======== DATA FOR ANALYSIS ========

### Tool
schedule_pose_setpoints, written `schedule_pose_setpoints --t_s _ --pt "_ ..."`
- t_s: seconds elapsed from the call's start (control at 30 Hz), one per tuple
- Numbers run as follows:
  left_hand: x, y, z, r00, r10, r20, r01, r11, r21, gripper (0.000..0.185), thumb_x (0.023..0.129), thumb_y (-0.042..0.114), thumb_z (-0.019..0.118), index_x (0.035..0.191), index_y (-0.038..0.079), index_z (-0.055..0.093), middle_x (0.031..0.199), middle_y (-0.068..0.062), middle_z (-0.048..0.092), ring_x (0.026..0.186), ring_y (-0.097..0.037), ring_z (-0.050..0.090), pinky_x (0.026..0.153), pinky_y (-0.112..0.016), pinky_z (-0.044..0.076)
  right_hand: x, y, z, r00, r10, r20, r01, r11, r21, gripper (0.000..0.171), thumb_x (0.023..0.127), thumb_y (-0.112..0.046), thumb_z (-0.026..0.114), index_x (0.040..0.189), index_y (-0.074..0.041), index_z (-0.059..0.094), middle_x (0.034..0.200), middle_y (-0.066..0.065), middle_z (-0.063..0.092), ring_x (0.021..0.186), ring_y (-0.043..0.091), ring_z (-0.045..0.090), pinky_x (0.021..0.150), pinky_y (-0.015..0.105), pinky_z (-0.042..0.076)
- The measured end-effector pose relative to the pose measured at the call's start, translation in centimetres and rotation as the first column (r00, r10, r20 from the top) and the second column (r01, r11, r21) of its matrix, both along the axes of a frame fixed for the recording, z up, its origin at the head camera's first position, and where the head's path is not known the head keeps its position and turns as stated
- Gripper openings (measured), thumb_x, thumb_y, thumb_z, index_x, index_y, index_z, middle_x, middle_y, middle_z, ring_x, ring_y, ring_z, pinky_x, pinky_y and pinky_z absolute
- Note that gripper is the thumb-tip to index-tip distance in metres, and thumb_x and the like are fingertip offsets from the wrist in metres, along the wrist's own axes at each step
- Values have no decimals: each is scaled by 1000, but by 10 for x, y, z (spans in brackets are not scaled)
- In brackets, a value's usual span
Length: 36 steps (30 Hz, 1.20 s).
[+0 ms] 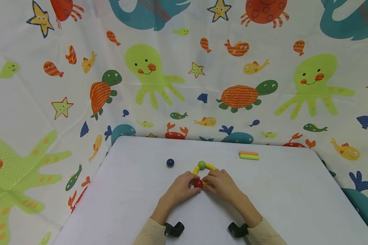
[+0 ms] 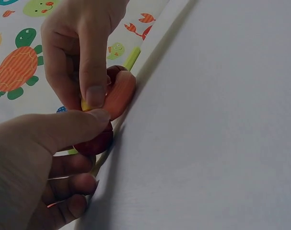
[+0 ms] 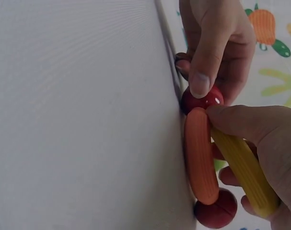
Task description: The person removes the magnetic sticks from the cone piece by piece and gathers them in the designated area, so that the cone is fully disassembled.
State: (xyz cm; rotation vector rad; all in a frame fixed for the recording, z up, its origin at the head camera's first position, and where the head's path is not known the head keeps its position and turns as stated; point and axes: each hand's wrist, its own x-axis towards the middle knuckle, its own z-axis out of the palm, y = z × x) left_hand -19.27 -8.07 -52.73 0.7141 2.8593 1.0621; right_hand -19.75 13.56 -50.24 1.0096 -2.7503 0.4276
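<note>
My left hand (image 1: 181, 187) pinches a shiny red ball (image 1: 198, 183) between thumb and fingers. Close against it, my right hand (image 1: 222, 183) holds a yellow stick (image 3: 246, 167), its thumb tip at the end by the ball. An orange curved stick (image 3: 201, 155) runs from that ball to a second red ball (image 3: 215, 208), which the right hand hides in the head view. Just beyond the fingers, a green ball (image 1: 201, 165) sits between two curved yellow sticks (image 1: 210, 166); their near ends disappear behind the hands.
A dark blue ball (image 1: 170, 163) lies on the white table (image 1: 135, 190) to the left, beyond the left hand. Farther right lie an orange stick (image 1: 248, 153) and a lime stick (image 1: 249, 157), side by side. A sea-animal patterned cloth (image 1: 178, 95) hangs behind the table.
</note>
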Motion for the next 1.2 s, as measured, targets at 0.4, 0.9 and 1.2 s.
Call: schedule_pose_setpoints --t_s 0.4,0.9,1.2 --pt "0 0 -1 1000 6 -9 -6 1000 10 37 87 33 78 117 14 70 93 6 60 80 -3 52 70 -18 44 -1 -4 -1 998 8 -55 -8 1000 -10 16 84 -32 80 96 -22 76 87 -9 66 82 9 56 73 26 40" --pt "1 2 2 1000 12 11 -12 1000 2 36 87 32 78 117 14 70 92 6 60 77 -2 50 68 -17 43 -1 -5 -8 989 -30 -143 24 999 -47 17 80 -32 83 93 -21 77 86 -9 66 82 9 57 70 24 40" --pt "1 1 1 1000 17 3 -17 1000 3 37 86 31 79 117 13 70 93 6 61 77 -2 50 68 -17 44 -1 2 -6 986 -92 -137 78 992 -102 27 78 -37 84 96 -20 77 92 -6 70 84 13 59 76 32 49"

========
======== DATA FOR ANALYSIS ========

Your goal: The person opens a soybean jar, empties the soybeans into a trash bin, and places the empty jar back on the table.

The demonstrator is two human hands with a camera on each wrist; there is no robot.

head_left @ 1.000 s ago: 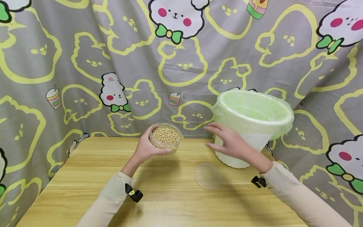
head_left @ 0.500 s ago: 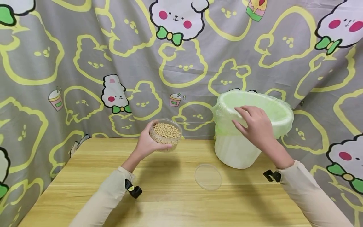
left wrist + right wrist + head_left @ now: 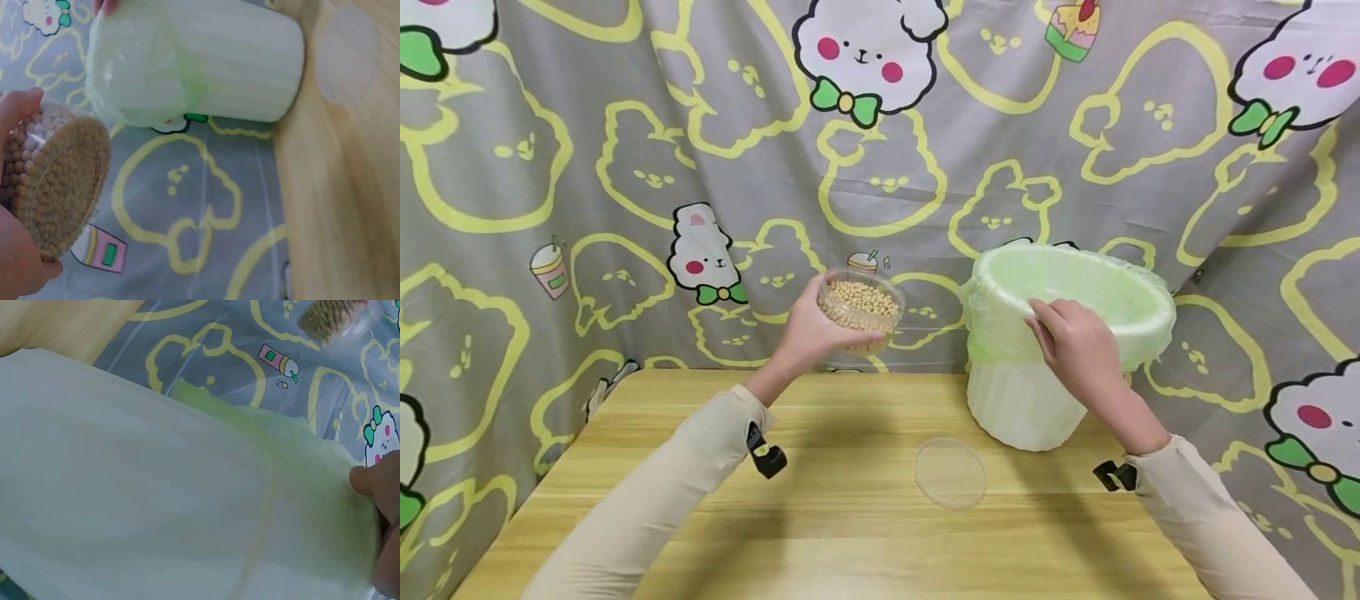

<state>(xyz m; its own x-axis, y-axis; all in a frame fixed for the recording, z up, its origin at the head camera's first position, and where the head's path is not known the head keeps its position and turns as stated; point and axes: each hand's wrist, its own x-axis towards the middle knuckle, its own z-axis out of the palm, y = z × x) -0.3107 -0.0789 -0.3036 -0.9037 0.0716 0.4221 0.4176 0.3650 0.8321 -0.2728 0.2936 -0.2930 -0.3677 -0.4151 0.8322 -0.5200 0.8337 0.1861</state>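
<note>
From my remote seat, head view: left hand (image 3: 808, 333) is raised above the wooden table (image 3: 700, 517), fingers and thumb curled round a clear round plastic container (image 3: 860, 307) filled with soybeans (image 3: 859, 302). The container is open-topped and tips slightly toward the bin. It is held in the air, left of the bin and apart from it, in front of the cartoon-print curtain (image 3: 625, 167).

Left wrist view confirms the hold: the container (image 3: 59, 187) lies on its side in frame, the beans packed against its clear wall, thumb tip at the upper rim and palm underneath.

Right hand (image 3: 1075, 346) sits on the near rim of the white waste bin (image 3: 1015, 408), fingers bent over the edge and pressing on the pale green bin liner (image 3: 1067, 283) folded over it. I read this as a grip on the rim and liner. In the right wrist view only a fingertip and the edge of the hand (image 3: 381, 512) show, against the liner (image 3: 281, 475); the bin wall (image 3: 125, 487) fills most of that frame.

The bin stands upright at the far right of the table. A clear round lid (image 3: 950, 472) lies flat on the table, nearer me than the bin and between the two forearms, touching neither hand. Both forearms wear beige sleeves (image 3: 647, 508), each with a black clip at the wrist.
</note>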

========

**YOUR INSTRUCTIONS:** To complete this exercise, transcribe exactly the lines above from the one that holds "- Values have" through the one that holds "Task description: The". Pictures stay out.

**SOLUTION TO THE PROBLEM:**
- Values have no decimals: each is scaled by 1000, but by 10 for x, y, z (spans in brackets are not scaled)
- In brackets, a value's usual span
Length: 36 steps (30 Hz, 1.20 s).
[+0 ms] 
[+0 ms] 
[+0 ms] 
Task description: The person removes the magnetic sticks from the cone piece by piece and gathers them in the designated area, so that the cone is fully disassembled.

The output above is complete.